What to work on - Report every line below that holds the word "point".

Listed records -

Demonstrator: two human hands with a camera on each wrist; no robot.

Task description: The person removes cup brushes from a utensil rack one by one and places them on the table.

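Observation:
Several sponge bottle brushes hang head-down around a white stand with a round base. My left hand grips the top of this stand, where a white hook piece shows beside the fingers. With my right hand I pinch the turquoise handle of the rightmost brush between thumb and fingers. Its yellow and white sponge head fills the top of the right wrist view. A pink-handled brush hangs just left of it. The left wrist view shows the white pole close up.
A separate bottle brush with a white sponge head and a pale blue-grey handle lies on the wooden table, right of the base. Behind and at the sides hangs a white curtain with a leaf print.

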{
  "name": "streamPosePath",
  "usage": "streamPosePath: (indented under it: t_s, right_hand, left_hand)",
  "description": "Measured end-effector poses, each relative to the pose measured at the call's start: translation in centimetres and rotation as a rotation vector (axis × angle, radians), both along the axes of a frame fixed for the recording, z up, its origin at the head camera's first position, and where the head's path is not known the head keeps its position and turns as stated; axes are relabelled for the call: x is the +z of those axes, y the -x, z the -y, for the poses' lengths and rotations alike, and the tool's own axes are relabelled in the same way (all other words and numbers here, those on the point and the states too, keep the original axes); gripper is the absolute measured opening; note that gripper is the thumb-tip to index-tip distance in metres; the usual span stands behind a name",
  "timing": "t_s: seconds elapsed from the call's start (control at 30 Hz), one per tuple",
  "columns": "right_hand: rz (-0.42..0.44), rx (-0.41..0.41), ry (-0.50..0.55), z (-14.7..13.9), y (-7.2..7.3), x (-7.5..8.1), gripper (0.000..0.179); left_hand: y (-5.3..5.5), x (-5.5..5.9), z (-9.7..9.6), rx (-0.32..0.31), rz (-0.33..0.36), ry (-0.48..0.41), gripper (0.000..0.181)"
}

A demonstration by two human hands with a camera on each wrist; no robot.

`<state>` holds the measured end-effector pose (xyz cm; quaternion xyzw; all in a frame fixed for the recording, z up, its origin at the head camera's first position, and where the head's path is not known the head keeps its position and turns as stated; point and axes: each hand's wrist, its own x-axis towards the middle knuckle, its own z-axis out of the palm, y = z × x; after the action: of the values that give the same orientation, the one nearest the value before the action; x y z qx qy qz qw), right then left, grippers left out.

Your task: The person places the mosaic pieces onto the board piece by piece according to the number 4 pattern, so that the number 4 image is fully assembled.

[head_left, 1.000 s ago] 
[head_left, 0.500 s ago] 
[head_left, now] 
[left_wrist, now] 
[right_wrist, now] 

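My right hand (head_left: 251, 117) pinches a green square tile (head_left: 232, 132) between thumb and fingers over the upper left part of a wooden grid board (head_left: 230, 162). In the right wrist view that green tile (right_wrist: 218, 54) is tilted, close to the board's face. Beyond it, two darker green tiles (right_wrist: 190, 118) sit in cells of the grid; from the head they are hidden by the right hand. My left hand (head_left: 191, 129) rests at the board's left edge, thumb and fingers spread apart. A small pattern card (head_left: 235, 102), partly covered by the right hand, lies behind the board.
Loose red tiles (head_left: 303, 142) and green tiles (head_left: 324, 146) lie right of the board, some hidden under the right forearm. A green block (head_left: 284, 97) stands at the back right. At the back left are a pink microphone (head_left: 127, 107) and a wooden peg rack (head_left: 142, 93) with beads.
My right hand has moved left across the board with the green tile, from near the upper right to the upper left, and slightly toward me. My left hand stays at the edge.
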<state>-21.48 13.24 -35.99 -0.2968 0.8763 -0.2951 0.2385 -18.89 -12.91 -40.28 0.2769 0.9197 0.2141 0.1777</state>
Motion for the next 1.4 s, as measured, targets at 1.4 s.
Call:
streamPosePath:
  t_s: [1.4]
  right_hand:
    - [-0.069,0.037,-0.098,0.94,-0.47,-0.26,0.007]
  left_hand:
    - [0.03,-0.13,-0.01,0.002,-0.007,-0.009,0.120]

Response to the exercise -
  "description": "Measured end-effector poses, each relative to the pose measured at the call's start: translation in centimetres and rotation as a rotation vector (axis × angle, radians), both along the axes of a frame fixed for the recording, z up, its origin at the head camera's first position, and where the head's path is not known the head keeps its position and turns as stated; axes are relabelled for the call: x is the +z of those axes, y the -x, z the -y, for the poses' lengths and rotations alike, and the tool's own axes are relabelled in the same way (all other words and numbers here, those on the point and the states too, keep the original axes); gripper is the absolute measured opening; note that gripper is the thumb-tip to index-tip distance in metres; the usual span stands behind a name",
`<state>` holds the measured end-effector pose (xyz cm; quaternion xyzw; all in a frame fixed for the recording, z up, its origin at the head camera's first position, and where the head's path is not known the head keeps its position and turns as stated; point and axes: each hand's wrist, its own x-axis towards the middle knuckle, its own z-axis out of the palm, y = z × x; after the action: of the values that give the same orientation, the one nearest the value before the action; x y z qx qy qz qw), right then left, grippers left out.

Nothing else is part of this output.